• **Your goal**
Copy the lines below exactly. No picture goes into the copy.

************

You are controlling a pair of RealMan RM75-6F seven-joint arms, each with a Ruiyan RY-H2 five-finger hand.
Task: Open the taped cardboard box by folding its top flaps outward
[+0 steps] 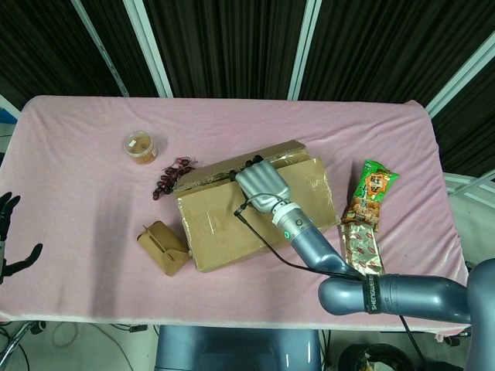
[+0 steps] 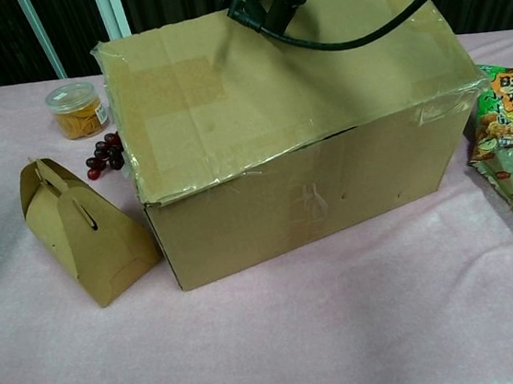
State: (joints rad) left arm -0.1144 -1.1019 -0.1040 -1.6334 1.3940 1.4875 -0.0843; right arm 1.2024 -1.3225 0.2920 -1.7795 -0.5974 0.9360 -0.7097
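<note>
From the head view, our right hand (image 1: 263, 183) hooks curled fingers over the far long edge of the cardboard box (image 1: 224, 228); our left hand (image 1: 9, 236), fingers apart, waits well left. From the chest view, the box's flap (image 2: 254, 90) tilts up toward that edge.

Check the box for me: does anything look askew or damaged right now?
Yes. The cardboard box sits skewed on the table, and its top flap tilts up at the far edge, where the right hand rests. Tape at the near right corner looks wrinkled and loose.
</note>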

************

• **Reply**
You are controlling a pair of RealMan RM75-6F seven-joint arms, each with a Ruiyan RY-H2 five-finger hand.
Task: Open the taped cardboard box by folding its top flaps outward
[+0 steps] 
[+0 steps] 
State: (joints rad) left arm -0.1144 -1.1019 -0.1040 -1.6334 1.3940 1.4875 -0.0843; right arm 1.2024 -1.3225 0.2920 -1.7795 -0.5974 0.9360 -0.7097
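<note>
From the head view, our right hand (image 1: 263, 183) hooks curled fingers over the far long edge of the cardboard box (image 1: 224, 228); our left hand (image 1: 9, 236), fingers apart, waits well left. From the chest view, the box's flap (image 2: 254, 90) tilts up toward that edge.

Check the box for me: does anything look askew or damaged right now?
Yes. The cardboard box sits skewed on the table, and its top flap tilts up at the far edge, where the right hand rests. Tape at the near right corner looks wrinkled and loose.
</note>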

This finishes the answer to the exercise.